Your instructions. Return every line of the data below, exactly.

Dataset.
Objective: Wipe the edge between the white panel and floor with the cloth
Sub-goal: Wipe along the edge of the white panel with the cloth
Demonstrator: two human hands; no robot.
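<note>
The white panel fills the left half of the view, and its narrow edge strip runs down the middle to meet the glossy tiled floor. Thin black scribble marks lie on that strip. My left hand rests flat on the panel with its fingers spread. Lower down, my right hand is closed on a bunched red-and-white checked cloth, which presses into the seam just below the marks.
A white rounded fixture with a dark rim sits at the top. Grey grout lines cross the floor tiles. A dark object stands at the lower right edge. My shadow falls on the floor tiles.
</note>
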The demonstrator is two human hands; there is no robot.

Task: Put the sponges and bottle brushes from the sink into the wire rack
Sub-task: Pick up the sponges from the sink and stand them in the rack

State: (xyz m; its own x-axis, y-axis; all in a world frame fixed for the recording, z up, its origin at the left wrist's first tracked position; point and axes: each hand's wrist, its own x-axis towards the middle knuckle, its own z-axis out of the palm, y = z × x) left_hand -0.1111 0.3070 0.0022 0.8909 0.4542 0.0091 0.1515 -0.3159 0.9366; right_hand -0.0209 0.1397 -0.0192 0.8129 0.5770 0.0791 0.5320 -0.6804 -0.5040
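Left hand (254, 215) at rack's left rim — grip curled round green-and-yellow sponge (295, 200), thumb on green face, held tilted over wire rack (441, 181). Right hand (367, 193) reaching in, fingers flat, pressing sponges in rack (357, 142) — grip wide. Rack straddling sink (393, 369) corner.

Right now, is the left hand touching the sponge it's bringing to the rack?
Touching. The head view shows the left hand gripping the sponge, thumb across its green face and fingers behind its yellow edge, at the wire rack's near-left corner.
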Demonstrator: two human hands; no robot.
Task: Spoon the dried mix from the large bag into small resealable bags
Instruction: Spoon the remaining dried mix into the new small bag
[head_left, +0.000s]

Final answer.
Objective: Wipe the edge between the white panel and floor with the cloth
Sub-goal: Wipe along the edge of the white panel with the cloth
Demonstrator: two human hands; no robot.
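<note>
The white panel fills the left half of the view, and its narrow edge strip runs down the middle to meet the glossy tiled floor. Thin black scribble marks lie on that strip. My left hand rests flat on the panel with its fingers spread. Lower down, my right hand is closed on a bunched red-and-white checked cloth, which presses into the seam just below the marks.
A white rounded fixture with a dark rim sits at the top. Grey grout lines cross the floor tiles. A dark object stands at the lower right edge. My shadow falls on the floor tiles.
</note>
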The demonstrator is two human hands; there is no robot.

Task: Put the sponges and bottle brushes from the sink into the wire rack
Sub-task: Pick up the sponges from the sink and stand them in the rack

State: (xyz m; its own x-axis, y-axis; all in a world frame fixed for the recording, z up, its origin at the left wrist's first tracked position; point and axes: each hand's wrist, its own x-axis towards the middle knuckle, its own z-axis out of the palm, y = z × x) left_hand -0.1111 0.3070 0.0022 0.8909 0.4542 0.0091 0.1515 -0.3159 0.9366; right_hand -0.0209 0.1397 -0.0192 0.8129 0.5770 0.0791 0.5320 -0.6804 -0.5040
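Left hand (254, 215) at rack's left rim — grip curled round green-and-yellow sponge (295, 200), thumb on green face, held tilted over wire rack (441, 181). Right hand (367, 193) reaching in, fingers flat, pressing sponges in rack (357, 142) — grip wide. Rack straddling sink (393, 369) corner.

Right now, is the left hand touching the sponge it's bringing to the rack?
Touching. The head view shows the left hand gripping the sponge, thumb across its green face and fingers behind its yellow edge, at the wire rack's near-left corner.
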Demonstrator: two human hands; no robot.
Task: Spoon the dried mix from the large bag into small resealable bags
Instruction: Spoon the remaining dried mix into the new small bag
[head_left, +0.000s]

No further answer will be given.